_TASK DIRECTIONS_:
Set down word for word each line from the start of the listing through the line that contains "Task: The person", both included.
COLLECTED MATERIAL Start Marker
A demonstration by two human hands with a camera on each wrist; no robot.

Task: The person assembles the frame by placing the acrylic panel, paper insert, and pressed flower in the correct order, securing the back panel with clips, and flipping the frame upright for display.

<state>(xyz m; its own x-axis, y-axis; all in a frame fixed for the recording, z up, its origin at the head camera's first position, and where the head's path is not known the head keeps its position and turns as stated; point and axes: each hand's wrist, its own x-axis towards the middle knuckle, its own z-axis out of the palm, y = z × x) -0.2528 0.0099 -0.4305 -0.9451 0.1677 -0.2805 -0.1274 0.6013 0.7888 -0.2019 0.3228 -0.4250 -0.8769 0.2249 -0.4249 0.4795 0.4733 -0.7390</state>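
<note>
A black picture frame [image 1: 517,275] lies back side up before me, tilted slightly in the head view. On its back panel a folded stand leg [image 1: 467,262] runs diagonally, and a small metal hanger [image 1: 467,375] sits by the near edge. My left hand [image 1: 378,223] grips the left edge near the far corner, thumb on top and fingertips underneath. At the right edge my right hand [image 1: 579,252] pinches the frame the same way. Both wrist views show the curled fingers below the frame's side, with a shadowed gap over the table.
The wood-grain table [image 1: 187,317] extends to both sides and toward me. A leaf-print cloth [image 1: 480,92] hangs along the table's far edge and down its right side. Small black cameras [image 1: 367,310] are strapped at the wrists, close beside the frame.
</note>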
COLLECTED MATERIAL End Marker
_TASK OUTPUT_:
A demonstration by two human hands with a camera on each wrist; no robot.

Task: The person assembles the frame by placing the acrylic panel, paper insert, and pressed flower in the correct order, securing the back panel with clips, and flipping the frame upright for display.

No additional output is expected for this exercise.